Four camera-type eyes in the earliest vertebrates from the Cambrian Period

Four camera-type eyes in the earliest vertebrates from the Cambrian Period

Article Date: 21 January 2026
Article URL: https://www.nature.com/articles/s41586-025-09966-0
Article Image: https://www.nature.com/articles/s41586-025-09966-0/figures/5

Summary

Researchers report direct fossil evidence that some of the earliest vertebrates from the Cambrian (including Haikouichthys and myllokunmingids) preserved camera-type eyes with lenses and retinal pigments. Using a combination of microscopy (SEM, FIB, TEM), Raman spectroscopy, XPS and ToF–SIMS, the team identified carbonaceous remains and melanosome-like microbodies in the eye regions, plus structures identifiable as lenses. These data indicate that complex, camera-style vision — including additional photosensory organs beyond the paired lateral eyes — existed far earlier in vertebrate history than previously demonstrated.

Key Points

  1. Fossils (notably Haikouichthys ercaicunensis and a myllokunmingid species) show preserved eye structures consistent with camera-type eyes and lenses.
  2. Microscopy (SEM/FIB/TEM) reveals melanosome-like microbodies in the eye tissues; elemental maps and ultrastructure support their biological origin.
  3. Spectroscopic analyses (Raman, XPS, ToF–SIMS) distinguish organic, melanin-like signals in eyes from surrounding sediment, supporting genuine preservation of retinal pigments.
  4. Quantitative measurements (melanosome shape distributions, PCA of ToF–SIMS spectra) back the interpretation that these are photoreceptive structures, not taphonomic artefacts.
  5. The presence of multiple camera-type eyes (including dorsal/pineal-region photosensors alongside lateral eyes) pushes the origin of complex vertebrate vision into the Cambrian and has implications for early behaviour and ecology.

Content summary

The study combines exceptionally preserved Chengjiang fossils with multiple imaging and chemical techniques to demonstrate that early vertebrates had camera-style eyes.
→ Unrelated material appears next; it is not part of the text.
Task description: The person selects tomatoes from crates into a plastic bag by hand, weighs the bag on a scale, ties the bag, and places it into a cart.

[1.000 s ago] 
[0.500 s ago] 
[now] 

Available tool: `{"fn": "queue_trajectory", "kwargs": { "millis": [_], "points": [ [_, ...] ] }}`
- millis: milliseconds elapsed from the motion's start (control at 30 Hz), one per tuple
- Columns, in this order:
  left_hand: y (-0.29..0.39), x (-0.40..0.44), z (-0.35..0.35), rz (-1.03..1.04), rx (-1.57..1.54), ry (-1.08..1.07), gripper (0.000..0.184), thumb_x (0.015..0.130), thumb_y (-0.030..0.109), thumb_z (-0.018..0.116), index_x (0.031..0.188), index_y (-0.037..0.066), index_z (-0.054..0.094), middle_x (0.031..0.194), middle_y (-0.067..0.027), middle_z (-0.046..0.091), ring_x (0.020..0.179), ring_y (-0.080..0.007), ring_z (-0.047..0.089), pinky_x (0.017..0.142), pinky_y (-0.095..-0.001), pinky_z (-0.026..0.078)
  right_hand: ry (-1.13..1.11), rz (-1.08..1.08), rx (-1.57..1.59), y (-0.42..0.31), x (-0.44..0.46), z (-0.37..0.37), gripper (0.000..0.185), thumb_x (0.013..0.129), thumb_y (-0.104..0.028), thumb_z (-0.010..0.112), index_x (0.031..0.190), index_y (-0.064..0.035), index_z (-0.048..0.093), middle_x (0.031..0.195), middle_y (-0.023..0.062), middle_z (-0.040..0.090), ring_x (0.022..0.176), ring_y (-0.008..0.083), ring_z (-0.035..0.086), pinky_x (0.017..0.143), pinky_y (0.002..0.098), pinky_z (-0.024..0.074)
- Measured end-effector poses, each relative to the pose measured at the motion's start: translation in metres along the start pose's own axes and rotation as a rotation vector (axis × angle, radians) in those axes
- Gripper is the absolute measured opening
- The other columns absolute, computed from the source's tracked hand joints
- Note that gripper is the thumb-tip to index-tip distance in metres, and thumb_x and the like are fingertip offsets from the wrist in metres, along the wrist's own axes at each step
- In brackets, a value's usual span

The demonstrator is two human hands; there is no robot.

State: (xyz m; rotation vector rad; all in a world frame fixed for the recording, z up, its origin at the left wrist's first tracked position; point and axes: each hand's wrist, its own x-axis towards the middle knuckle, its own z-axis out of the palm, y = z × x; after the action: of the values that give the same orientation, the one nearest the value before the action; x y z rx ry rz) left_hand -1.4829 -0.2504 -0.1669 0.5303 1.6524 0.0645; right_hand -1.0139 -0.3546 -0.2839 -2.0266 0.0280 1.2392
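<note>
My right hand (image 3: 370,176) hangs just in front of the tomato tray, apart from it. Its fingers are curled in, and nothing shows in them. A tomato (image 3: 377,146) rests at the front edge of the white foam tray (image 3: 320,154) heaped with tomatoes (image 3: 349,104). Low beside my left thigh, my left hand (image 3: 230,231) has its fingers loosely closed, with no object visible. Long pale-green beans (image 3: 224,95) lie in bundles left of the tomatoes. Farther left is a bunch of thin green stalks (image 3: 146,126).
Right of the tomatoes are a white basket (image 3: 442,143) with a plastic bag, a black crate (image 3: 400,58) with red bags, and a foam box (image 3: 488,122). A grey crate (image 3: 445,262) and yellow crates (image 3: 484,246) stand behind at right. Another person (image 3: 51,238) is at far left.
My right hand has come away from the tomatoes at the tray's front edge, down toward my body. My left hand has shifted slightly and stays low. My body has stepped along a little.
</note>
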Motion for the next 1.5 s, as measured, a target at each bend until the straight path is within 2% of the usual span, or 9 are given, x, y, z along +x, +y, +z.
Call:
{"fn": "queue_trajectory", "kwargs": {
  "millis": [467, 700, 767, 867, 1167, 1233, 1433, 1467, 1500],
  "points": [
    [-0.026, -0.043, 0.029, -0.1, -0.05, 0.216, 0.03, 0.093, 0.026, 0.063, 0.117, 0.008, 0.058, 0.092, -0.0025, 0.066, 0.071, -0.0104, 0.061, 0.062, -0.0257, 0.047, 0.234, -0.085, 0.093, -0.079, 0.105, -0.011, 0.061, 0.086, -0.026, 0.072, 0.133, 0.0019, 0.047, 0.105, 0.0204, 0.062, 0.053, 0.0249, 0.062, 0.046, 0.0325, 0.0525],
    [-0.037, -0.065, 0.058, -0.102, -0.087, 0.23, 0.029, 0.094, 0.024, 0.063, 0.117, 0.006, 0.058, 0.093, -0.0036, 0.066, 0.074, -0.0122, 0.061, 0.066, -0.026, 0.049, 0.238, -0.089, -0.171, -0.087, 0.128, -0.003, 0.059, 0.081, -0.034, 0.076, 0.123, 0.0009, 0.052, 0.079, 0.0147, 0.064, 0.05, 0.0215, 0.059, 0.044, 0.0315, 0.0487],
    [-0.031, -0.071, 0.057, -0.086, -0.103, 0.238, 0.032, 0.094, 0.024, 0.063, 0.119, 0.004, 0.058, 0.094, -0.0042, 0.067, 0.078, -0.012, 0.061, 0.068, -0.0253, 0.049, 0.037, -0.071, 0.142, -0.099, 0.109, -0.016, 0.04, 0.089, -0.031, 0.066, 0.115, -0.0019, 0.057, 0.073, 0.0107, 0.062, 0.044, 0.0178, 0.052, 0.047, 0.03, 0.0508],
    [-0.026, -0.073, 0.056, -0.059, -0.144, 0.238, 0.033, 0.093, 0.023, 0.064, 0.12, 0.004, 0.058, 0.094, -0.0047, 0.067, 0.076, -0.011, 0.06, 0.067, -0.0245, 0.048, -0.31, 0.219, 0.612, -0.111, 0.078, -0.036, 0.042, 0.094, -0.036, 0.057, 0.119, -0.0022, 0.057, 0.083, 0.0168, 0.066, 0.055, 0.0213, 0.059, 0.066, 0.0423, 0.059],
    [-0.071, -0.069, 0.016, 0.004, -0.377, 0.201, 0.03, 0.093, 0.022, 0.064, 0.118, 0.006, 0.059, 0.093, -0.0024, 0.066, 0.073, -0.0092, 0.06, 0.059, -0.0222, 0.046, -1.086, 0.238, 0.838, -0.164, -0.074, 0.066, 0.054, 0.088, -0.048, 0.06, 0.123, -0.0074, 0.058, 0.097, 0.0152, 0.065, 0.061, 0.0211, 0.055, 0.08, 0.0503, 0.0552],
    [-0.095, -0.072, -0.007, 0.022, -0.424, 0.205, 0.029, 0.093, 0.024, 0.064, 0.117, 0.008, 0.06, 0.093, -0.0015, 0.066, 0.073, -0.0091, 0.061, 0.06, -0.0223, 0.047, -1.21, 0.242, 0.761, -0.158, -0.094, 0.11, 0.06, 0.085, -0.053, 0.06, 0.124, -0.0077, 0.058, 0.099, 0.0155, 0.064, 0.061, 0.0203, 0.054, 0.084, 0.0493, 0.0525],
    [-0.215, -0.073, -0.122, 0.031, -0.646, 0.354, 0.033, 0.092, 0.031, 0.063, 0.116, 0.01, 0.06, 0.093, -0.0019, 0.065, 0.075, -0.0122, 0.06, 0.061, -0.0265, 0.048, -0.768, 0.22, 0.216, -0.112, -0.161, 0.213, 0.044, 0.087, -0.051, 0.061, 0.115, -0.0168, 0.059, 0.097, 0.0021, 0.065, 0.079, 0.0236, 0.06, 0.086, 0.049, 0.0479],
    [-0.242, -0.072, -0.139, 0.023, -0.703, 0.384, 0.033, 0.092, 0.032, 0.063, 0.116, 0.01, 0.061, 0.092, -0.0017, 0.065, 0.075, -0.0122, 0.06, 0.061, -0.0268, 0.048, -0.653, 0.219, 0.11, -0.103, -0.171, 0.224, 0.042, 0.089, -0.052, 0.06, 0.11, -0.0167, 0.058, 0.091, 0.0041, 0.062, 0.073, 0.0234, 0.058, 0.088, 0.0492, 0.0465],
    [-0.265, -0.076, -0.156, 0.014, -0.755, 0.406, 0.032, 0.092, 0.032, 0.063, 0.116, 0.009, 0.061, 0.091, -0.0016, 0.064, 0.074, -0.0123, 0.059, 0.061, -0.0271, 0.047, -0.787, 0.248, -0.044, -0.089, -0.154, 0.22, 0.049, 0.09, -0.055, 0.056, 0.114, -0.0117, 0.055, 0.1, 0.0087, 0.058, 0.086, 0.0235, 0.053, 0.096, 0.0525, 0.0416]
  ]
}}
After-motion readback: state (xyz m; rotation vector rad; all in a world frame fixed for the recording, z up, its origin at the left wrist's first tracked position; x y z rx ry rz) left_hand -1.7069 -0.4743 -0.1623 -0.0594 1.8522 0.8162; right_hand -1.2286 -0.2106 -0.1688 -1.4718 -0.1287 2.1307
Lenses are visible in several specimens; melanosome-like bodies occur in consistent distributions within the eye regions. Raman and ToF–SIMS spectra match signals expected of melanin-related compounds and differ from sediment controls, while XPS supports the presence of carbonaceous organic material in the eyes. The authors also provide comparative imagery from other fossil fishes and modern references to frame the interpretation.

Beyond anatomical description, the paper quantifies melanosome morphology and performs statistical analyses to show the fossil signals cluster with known melanin samples (including experimentally matured melanin). Extended data document preservation states, element maps, and imaging that together make a compelling case for genuine preservation of eye tissues and lenses in Cambrian vertebrates.

Context and relevance

This work matters because it moves the origin of complex, camera-type vision deeper into the vertebrate tree and earlier in geological time. It bears on major questions in evolution — how quickly sophisticated sensory systems evolved during the Cambrian radiation, the developmental origins of eyes and retinal tissues, and how vision shaped early vertebrate behaviour (for example, swarming, predator–prey interactions and navigation).

The study also demonstrates the power of combining ultrastructural imaging with modern chemical mapping (ToF–SIMS, Raman, XPS) to distinguish biological pigments from diagenetic residues — an approach increasingly important in palaeobiology and macroevolutionary studies.

Why should I read this?

Short answer: because it’s a proper eyes-on fossil story that rewrites when vertebrates first had camera-style vision. If you’re into evolution, fossils, or how sensory systems first got good enough to matter ecologically, this is the paper that saves you digging through the technical stuff — the team did the heavy lifting with imaging and chemistry so you can get the headline: complex eyes were already around in the Cambrian. Pretty neat, and important for anyone following vertebrate origins.